=== Data excerpt ===
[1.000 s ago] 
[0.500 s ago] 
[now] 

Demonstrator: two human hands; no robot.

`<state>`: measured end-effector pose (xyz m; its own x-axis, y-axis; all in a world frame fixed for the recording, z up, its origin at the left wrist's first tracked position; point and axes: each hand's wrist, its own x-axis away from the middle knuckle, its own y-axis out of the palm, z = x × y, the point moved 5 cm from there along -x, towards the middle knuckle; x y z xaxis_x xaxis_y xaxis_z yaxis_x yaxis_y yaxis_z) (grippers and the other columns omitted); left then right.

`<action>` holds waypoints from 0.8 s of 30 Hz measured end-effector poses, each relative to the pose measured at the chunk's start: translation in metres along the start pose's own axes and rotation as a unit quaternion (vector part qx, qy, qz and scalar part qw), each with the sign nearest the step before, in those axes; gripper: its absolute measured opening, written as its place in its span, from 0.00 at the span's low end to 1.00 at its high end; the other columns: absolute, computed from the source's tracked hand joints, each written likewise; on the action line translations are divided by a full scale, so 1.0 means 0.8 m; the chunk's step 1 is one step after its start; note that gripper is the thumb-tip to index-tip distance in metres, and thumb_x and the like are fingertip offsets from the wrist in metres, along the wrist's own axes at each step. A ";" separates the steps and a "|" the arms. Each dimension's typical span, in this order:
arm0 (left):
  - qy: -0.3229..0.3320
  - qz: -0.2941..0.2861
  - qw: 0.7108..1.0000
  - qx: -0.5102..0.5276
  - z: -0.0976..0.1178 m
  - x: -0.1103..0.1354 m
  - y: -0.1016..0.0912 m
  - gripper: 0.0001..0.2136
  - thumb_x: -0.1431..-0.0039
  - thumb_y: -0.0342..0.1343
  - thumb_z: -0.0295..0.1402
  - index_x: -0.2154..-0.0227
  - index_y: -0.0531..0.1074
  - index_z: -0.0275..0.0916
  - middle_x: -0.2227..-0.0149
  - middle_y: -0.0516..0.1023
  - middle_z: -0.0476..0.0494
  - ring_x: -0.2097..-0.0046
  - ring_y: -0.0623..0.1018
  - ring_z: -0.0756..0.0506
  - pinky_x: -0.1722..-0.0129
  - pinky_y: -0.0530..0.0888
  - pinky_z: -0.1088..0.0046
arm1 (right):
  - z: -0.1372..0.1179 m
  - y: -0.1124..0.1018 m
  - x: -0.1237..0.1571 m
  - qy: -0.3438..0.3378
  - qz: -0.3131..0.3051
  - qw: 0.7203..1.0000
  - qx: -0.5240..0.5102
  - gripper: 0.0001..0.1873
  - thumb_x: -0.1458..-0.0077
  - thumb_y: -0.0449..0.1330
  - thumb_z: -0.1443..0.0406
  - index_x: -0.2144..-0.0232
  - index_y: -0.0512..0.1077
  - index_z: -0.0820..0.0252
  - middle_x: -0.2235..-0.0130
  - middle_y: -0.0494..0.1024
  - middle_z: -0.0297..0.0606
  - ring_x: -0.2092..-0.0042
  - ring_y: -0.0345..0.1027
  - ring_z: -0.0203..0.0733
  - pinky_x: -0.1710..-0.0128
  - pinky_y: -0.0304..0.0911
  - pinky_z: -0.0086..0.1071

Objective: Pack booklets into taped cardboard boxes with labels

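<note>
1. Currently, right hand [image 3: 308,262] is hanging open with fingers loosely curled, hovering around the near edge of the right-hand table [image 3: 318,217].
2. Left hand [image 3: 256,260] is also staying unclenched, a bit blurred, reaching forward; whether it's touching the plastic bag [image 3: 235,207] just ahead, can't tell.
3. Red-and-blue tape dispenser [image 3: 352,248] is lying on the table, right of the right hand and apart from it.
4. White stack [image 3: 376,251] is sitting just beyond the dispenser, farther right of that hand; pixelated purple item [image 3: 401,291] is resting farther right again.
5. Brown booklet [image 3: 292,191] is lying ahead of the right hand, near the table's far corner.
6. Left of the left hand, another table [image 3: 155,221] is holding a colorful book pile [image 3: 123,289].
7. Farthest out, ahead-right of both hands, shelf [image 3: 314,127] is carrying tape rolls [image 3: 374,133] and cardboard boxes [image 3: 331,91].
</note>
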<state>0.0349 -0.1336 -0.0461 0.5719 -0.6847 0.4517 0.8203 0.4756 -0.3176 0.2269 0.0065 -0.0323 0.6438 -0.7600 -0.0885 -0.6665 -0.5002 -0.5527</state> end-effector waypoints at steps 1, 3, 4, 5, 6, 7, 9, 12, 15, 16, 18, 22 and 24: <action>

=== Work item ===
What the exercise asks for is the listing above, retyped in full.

=== Your solution ===
[1.000 s ago] 
[0.500 s ago] 
[now] 

Demonstrator: two human hands; no robot.

`<state>`: measured end-effector pose (xyz m; its own x-axis, y-axis; all in a world frame fixed for the recording, z up, its origin at the left wrist's first tracked position; point and axes: each hand's wrist, its own x-axis away from the middle knuckle, its own y-axis out of the palm, z = x × y, the point moved 5 cm from there along -x, towards the middle knuckle; x y z xaxis_x xaxis_y xaxis_z yaxis_x yaxis_y yaxis_z) (grippers and the other columns omitted); left then right.

`<action>` holds waypoints from 0.8 s of 30 Hz measured end-effector poses, each relative to the pose measured at the chunk's start: translation in metres along the start pose's own axes and rotation as a unit quaternion (vector part qx, qy, qz and scalar part qw), each with the sign nearest the step before, in those axes; gripper: its absolute measured opening, written as its place in its span, from 0.00 at the span's low end to 1.00 at its high end; the other columns: absolute, computed from the source's tracked hand joints, each written likewise; on the action line translations are divided by a full scale, so 1.0 means 0.8 m; the chunk's step 1 is one step after its start; note that gripper is the thumb-tip to index-tip distance in metres, and thumb_x and the like are fingertip offsets from the wrist in metres, along the wrist's own axes at each step. A ";" separates the steps and a "|" the arms. Each dimension's typical span, in this order:
arm0 (left):
  - qy: -0.3229..0.3320
  - qz: -0.2941..0.2861
  - qw: 0.7108..1.0000
  - qx: -0.5102..0.5276
  - z: -0.0976..0.1178 m
  - x: -0.1103..0.1354 m
  - y: -0.1016..0.0912 m
  - gripper: 0.0001..0.2136
  - thumb_x: -0.1431..-0.0039
  - thumb_y: -0.0342..0.1343
  - thumb_z: -0.0295..0.1402
  - index_x: -0.2154..-0.0227
  - index_y: -0.0531..0.1074
  - index_z: -0.0275..0.0916
  - middle_x: -0.2227..-0.0149
  - middle_y: -0.0516..0.1023
  - middle_z: -0.0476..0.0494
  - ring_x: -0.2097..-0.0046
  - ring_y: -0.0623..0.1018
  - ring_z: -0.0756..0.0506
  - pinky_x: -0.1722..-0.0129
  - pinky_y: -0.0530..0.0888
  - pinky_z: -0.1088..0.0046
arm1 (right):
  - z: -0.1372..0.1179 m
  - y: -0.1124..0.1018 m
  - x: -0.1237..0.1571 m
  - qy: -0.3438..0.3378
  - qz: -0.3131..0.3051
  - qw: 0.7203..1.0000
  - qx: -0.5240..0.5102
  - gripper: 0.0001..0.1873
  - thumb_x: -0.1458..-0.0077
  - thumb_y: -0.0449..0.1330
  - thumb_z: -0.1443..0.0406
  - index_x: -0.2144..-0.0232
  - index_y: -0.0512..0.1077
  - index_z: -0.0820..0.0252
  - middle_x: -0.2235..-0.0130
  - middle_y: -0.0494..0.1024
  - middle_z: -0.0297..0.0606
  - ring_x: -0.2092..-0.0042
  - ring_y: -0.0345..0.1027
  - ring_z: -0.0203..0.0733
  - pinky_x: -0.1710..-0.0128
  - pinky_y: -0.0304..0.0911
  - pinky_z: -0.0086..0.1071

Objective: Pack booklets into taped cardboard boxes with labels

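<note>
1. Currently, right hand [image 3: 308,262] is hanging open with fingers loosely curled, hovering around the near edge of the right-hand table [image 3: 318,217].
2. Left hand [image 3: 256,260] is also staying unclenched, a bit blurred, reaching forward; whether it's touching the plastic bag [image 3: 235,207] just ahead, can't tell.
3. Red-and-blue tape dispenser [image 3: 352,248] is lying on the table, right of the right hand and apart from it.
4. White stack [image 3: 376,251] is sitting just beyond the dispenser, farther right of that hand; pixelated purple item [image 3: 401,291] is resting farther right again.
5. Brown booklet [image 3: 292,191] is lying ahead of the right hand, near the table's far corner.
6. Left of the left hand, another table [image 3: 155,221] is holding a colorful book pile [image 3: 123,289].
7. Farthest out, ahead-right of both hands, shelf [image 3: 314,127] is carrying tape rolls [image 3: 374,133] and cardboard boxes [image 3: 331,91].
</note>
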<state>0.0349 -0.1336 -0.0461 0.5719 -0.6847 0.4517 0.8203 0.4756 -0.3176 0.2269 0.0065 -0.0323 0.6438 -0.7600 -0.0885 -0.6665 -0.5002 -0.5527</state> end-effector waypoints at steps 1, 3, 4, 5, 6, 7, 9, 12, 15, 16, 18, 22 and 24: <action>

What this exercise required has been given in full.